Phylos turned back to Rhan with a curiosity that verged on avid.

Flattened by Phylos’s demand, Selana, also, turned to look at him.

“The Merchant Master is right,” she said. Her voice was small in the chaos, but the crowd quietened to hear her. “You are a blight upon the city – and a blight upon my family.” The word was a painful crack and she stood up, quivering with tension. “You are a drain upon our resources and a stagnation to our growth. Your time is done.”

For a moment, Rhan could only stare at her.

He said, his voice barely a growl, “Make no mistake, the daemon Vahl Zaxaar exists. And he will return.”

But the words fell to the floor and he realised they sounded as ludicrous as Roderick’s visions. The crowd were tittering, some calling for answers and others for blood.

His hands still bound, Rhan raised his voice to call over them.

“All my life, Merchant Master,” he said, “I have guarded the children of Saluvarith, and I have watched the Grasslands flourish under Fhaveonic rule.” In the sea of people, jeers began. “I swore my oath of allegiance to the First Lord Foundersson Tekissari, who named me his Seneschal, and I have upheld that oath for four hundred returns. To whom have you sworn your allegiance, Phylos? To your own greed?”

For a second, he almost had it. There was a moment of quiet, the stillness in the eye of the storm – a moment when Selana turned startled eyes upon her mentor, where Valicia’s gaze narrowed. Gorinel the priest studied Rhan intently. The soldier Mostak’s forehead lined as he strained to think.

But Phylos laughed – astonished, disbelieving laughter that shattered the stillness like crystal.

“You choose now to spread dissent?” He guffawed, as if at a great jest. Then his laughter was shut off. “Answer the question, Rhan. To whom have you sold your soul? To what?”

Ignoring Phylos, ignoring the crowds’ mockery, Rhan faced Selana, and paused.

The room was seething with heat.

He sank to one knee.

“I am Rhan, Lord Seneschal of Fhaveon,” he said. “And I swear by my Gods-given mandate that I am D?l Rhan Elensiel, Master of Light, keeper of Saluvarith’s vision, and of this mortal world. I love and guard this city with everything I am. And when my damned brother returns... My Lord, heed me. Without me, you and everything you love will perish in flames and screaming.”

The theatre was silent. Selana stared, stunned. Valicia’s skin was white.

Then, somewhere in the crowd, Rhan could hear Scythe’s voice, shrieking accusations.

Knowing he had only this one moment, the single chance to seize the situation, Rhan said, “You know your legends, my Lord.

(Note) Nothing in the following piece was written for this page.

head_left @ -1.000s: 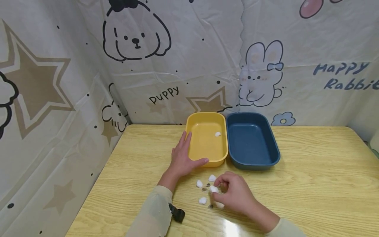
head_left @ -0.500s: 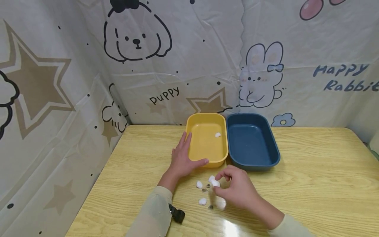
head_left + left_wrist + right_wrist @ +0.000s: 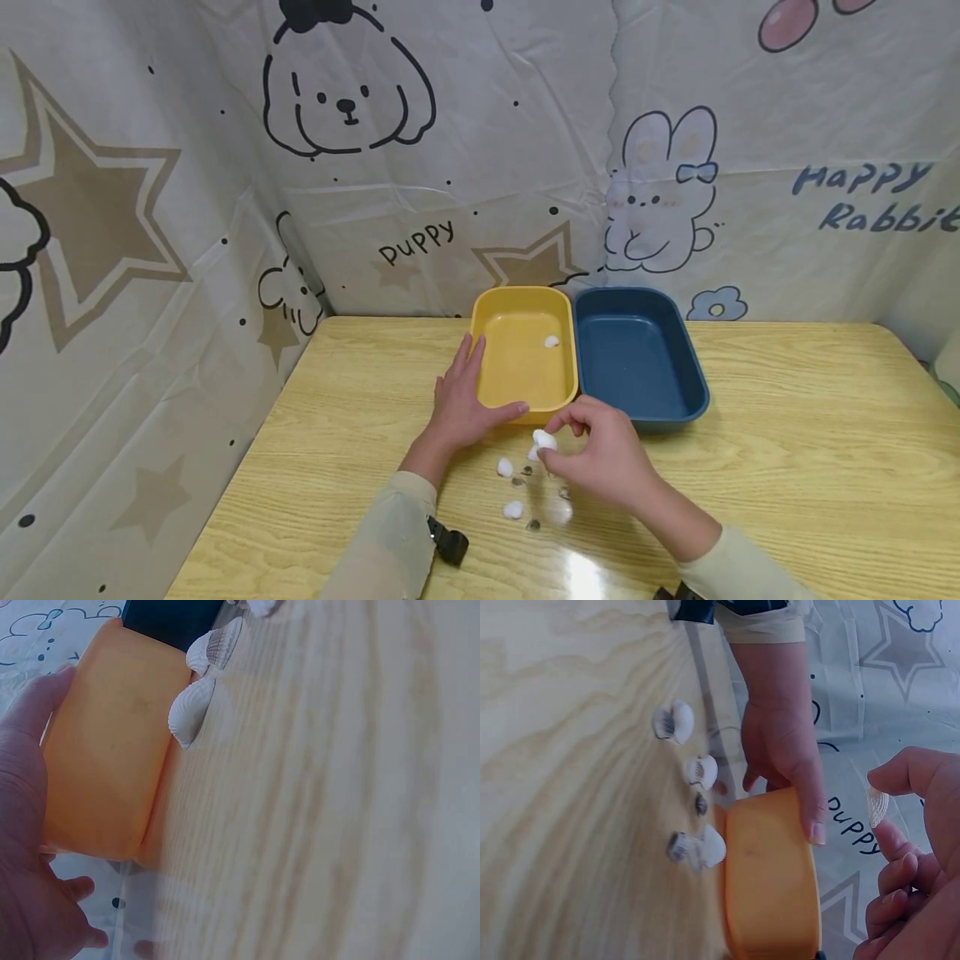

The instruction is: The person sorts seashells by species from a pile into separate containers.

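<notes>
My right hand (image 3: 600, 450) pinches a white ridged seashell (image 3: 547, 440) between thumb and index finger, just in front of the yellow bin (image 3: 517, 367). In the right wrist view that seashell (image 3: 877, 806) stands edge-on at the fingertips. My left hand (image 3: 459, 407) rests on the bin's near left corner, its fingers straight along the left side and its thumb over the front rim. One white shell (image 3: 552, 342) lies inside the yellow bin. White shells (image 3: 506, 467) and small dark pieces (image 3: 533, 525) are scattered on the table before it; one shell is partly hidden behind the held one.
A dark blue bin (image 3: 636, 358) stands against the yellow one's right side. Behind the wooden table (image 3: 787, 450) hangs a printed white cloth (image 3: 465, 125), which also covers the left side. Black straps (image 3: 450, 543) sit at my wrists.
My right hand has lifted the white seashell off the table and moved it a little forward, toward the yellow bin. A dark piece beneath now shows. My left hand has stayed put.
</notes>
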Demonstrator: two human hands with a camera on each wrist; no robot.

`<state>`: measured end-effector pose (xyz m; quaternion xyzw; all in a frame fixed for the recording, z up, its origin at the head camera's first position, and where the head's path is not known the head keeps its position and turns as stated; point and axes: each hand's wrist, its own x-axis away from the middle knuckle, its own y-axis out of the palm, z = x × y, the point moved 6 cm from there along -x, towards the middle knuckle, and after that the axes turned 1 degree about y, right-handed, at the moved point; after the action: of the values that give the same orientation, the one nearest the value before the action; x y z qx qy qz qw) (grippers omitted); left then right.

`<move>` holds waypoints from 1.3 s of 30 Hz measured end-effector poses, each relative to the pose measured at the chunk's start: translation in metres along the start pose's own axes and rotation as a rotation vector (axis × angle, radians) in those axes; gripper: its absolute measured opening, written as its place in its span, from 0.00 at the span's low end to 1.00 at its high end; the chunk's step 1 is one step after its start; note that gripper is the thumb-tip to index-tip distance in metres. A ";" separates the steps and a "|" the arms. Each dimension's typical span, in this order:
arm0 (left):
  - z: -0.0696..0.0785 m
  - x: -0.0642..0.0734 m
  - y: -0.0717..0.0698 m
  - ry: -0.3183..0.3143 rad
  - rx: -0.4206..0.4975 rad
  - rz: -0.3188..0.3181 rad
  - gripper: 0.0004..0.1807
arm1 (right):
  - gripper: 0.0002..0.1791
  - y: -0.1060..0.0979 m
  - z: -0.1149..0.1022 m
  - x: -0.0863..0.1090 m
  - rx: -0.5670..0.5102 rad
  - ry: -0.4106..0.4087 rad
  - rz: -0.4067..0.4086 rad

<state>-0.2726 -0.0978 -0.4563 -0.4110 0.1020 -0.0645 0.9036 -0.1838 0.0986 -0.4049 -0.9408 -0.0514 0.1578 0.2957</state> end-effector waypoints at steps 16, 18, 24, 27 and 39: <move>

You know who and what I am, and why I have lived four hundred returns.” He raised his voice to call out up through the Theatre, his voice filling the room with sound. “And you know that I did not, could not, have raised my hand against the Lord Demisarr – or against his wife.”

Gathering her wits, Selana opened her mouth to speak.

But Phylos was frighteningly fast. “Would one of the D?l import illegal drugs? Seduce the city’s idle and take them from their work? Host parties that damage and distress our youth?”

Rhan stared.

“I say you are a plague – a blight. I say you are arta ekanta, a daemon figment that has taken on the form of the city’s saviour!” Phylos moved around the edge of the table and raised his voice to an impassioned cry. “Perhaps you are Vahl Zaxaar! You are corruption in our midst!”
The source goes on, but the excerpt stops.